- [What you should do]:
Leave the pictures out and quote every line from the start of the listing to the line with "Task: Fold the", inclusive.

- [Dataset excerpt]:
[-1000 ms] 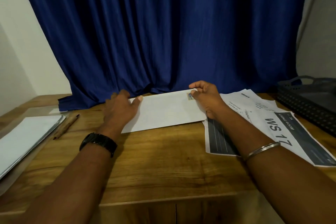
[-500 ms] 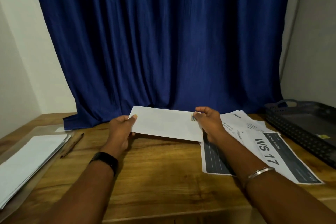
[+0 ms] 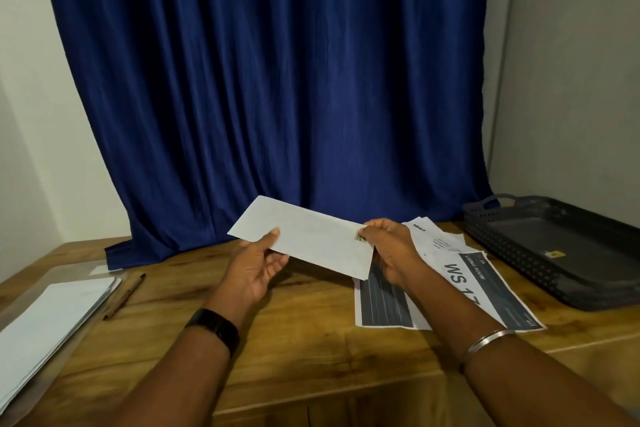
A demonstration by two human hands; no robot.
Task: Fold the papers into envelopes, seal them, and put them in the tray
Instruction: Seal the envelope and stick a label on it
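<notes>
raised off the desk (image 3: 311,333), the envelope (image 3: 311,239) is pinched at its ends by left hand (image 3: 256,270) and right hand (image 3: 391,250), probably bound for the tray (image 3: 491,239).

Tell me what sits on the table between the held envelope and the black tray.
Head view: loose printed sheets, one reading WS 17, lie between envelope and tray.

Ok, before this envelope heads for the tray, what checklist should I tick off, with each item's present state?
1. Both hands grip the envelope: ok; the left hand pinches its left end, the right hand its right edge.
2. Envelope clear of the table: ok, held in the air.
3. Sealed: cannot tell; only a plain face shows.
4. Room in the tray: ok, floor mostly bare.
5. Way to the tray: ok; the printed sheets lie flat below.
</notes>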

- [Written answer]:
[-1000 ms] 
[-500 ms] 
[+0 ms] 
A demonstration by two human hands; no robot.
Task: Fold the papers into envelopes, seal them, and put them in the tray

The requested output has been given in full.